Remarks at the Unveiling of the Stamp Honoring Robert Taylor
Thank you, A’Lelia and Megan, for your kind introduction. And thank you for including MIT in this wonderful recognition of Robert Robinson Taylor, a member of the MIT Class of 1892.
Robert Taylor holds a special place in MIT’s history: he was our first African-American student and graduate. And he was also the living embodiment of MIT’s core ideals.
His father was a builder, and Robert learned that trade -- hands-on. But his family encouraged Robert to reach higher, by studying architecture. He enrolled at MIT, which only two decades before had opened the first school of architecture in the United States.
You can understand a great deal about MIT from our Latin motto, “mens et manus,” or mind and hand…and from the start, Robert Taylor’s work reflected precisely this passion for deep knowledge and practical action: As a student, he was required to complete a final project to demonstrate his fluency with architectural principles, as well as his ambitions for life after MIT. His project, titled “Design for a Soldiers’ Home,” focused on building facilities with the noble yet practical purpose of caring for veterans of the Civil War.
In 1911, Robert Taylor -- by then an accomplished architect -- returned to Massachusetts to deliver an address for MIT’s 50th anniversary celebration.
To explain the success he had enjoyed in his career, he observed that the most important lesson he learned at MIT was: “the love of doing things correctly, of putting logical ways of thinking into the humblest task, of contributing to build…the immediate community…and in this way increasing the power and grandeur of the nation.”

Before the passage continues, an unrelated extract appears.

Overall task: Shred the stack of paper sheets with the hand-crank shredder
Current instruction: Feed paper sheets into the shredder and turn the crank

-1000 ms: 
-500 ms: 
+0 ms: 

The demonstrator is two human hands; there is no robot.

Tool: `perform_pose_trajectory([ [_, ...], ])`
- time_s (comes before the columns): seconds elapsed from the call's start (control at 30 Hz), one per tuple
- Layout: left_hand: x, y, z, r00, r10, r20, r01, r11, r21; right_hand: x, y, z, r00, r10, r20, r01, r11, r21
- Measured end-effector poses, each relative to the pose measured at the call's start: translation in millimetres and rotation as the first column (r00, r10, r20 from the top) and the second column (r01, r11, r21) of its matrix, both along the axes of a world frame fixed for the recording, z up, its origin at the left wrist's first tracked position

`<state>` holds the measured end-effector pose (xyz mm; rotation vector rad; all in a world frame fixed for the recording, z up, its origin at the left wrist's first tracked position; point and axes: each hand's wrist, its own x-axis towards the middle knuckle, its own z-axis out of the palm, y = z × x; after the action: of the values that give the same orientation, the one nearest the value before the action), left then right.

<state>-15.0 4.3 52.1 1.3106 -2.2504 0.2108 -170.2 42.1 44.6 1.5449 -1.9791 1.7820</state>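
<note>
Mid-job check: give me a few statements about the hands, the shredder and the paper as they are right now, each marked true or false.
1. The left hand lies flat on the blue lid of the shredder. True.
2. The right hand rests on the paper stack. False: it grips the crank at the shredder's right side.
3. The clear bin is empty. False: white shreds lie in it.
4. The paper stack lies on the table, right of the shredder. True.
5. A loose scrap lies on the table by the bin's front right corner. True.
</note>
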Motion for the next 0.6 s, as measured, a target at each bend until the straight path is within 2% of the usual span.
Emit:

He could have been writing MIT’s mission statement.
It is especially meaningful to share this moment with President Johnson and Valerie Jarrett. As I’m sure we will hear in a few moments, the impact Robert Taylor had on Tuskegee University is profound. And the values that Booker T. Washington espoused in establishing Tuskegee in 1881 -- service, manual training and industrial education -- mirror those that brought MIT to life, as well.
And whether she realizes it or not, we like to think of Valerie Jarrett as a member of the MIT family…and not only because Robert Taylor was her great-grandfather. Each spring, MIT invites a leading thinker and doer to deliver the Compton lecture -- MIT’s most prestigious lecture series. Last March, as our 2014 Compton Lecturer, Ms. Jarrett spoke with passion and eloquence about inclusiveness in education as a key to the nation’s prosperity.
Her charge to our students inspired me then as it does today: “Your legacy will be determined by more than what you simply accomplish,” she said, “but also by what you do for society.”
As we honor the legacy of Robert Taylor, today’s ceremony reminds us that he was a builder…not only of structures, but of communities…and an architect who designed not only a campus of national importance…but a more promising future for generations to come.
Robert Robinson Taylor truly represents the best of MIT, and the best of our nation.